Having worked with names such as Steven Spielberg and Aaron Sorkin, and holding nearly 30 years of industry experience at the age of 35, you may think actor Joe Mazzello has seen it all—but you’d be wrong. His most recent role as famed bass guitarist John Deacon in “Bohemian Rhapsody” posed new challenges. He recently sat down with Backstage to talk about the responsibility of playing a real-life figure and his experience on set in the hit Queen biopic.
The role required extreme specificity.
“They did throw us a little curveball and said that we were going to [film] Live Aid first, and they wanted it to be exact because it’s such a famous concert. They wanted us to go beat for beat. So it was literally like—there’s a point where John just kind of takes his hand off his bass and goes like that [makes hand movement]. I had to know to do that at that exact moment. When he turns his head to the left and kind of goes up, I had to know all of those things. And I was doing actual eight counts like I was a dancer to know all of the steps when he turns around and when he does everything. We had to rehearse it in that much detail.”
There were multiple levels of preparation.

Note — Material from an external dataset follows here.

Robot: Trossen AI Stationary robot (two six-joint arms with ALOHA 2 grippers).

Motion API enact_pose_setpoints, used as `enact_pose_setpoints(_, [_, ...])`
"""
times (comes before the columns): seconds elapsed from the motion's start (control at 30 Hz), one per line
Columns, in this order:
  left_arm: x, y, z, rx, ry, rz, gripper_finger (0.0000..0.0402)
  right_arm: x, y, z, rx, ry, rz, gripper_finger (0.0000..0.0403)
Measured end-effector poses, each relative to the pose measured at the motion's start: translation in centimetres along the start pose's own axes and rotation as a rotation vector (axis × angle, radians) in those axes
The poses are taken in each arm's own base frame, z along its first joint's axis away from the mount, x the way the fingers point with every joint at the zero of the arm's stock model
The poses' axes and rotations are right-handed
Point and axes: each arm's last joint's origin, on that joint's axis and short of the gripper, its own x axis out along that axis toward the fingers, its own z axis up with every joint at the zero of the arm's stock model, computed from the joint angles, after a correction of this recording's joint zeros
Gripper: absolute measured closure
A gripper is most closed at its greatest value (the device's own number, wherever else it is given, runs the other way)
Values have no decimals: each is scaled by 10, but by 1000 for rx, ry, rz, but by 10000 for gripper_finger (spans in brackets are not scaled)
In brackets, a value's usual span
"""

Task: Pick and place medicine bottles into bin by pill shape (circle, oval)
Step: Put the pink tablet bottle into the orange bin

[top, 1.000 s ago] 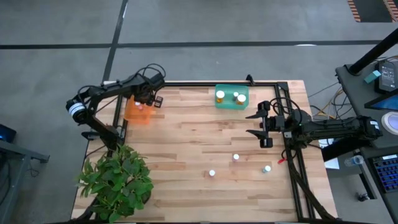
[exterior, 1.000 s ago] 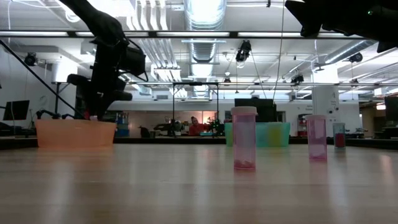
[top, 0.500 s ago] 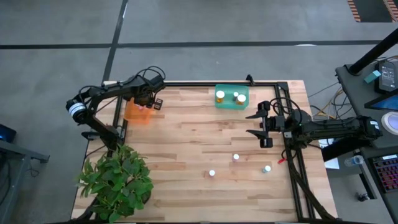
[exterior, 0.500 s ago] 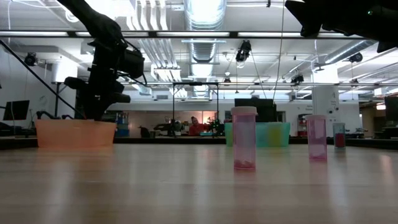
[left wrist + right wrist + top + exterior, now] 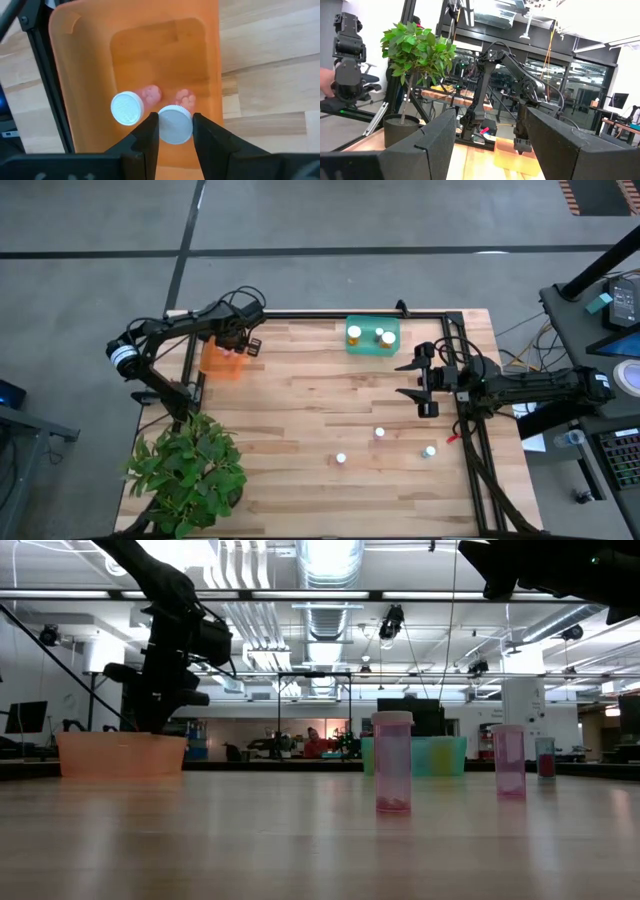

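Left claw [image 5: 175,131] hanging over the orange bin [image 5: 220,360] at the desk's [image 5: 330,410] ten o'clock, pinching a white-capped medicine bottle [image 5: 175,125]; second capped bottle [image 5: 126,107] lying inside beside it. Right claw [image 5: 412,382] waiting at three o'clock, spread wide. Three bottles [image 5: 379,433] standing toward five o'clock.

Open wood mid-table [image 5: 300,410], three bottles [image 5: 378,433] standing near front-right, plant [image 5: 188,470] crowding front-left corner

Two black jointed arms, matte housings. Left arm [image 5: 165,330]: white band near base, loose black cables looping above wrist. Right arm [image 5: 530,387]: cables alongside. Blocky black fingers [image 5: 422,145].
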Motion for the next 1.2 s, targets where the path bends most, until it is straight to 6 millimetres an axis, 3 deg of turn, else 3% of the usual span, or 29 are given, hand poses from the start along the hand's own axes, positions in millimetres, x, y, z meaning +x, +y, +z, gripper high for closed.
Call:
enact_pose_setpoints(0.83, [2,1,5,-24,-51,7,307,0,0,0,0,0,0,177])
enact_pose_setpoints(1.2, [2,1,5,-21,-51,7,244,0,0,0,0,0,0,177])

“I think that this job was four times more difficult in terms of preparation than almost any other job I’ve done. I have to know how to get my face like John and do the squint, and I have to get my lip out there and sort of look like him. And then I have to know how he moves onstage. I have to learn how to play the bass; I’ve got to learn how to play about 30 Queen songs. Now I have this dialect—it’s an East Midlands English accent that I’ve never heard before, and I need to feel comfortable enough not just to say my lines but also to ad-lib doing that. Now I’ve got to learn not only how to play the bass but how to play it like John Deacon did—and I haven’t even gotten to acting yet.”
Sometimes the best learning happens on the job.
“The best education I got was movie sets. I’ve gotten to work on amazing films with incredible directors, and I’ve tried to take a piece of everything that I felt was valuable that they did or something that they brought for me as an actor that I thought, Wow that was really helpful. So I tried to watch the way that they commanded the set, or watch the way that they vibe from the set.”
It’s important to have faith in yourself when auditioning.
“I’m a heart-first actor. I just try to take that in, take that emotion in and feel those things and see how I respond to that, and that will kind of dictate how I will say the lines…. In an audition, you sort of have to not be influenced by the reader; you have to know the way that you feel it should be done and stick with that.”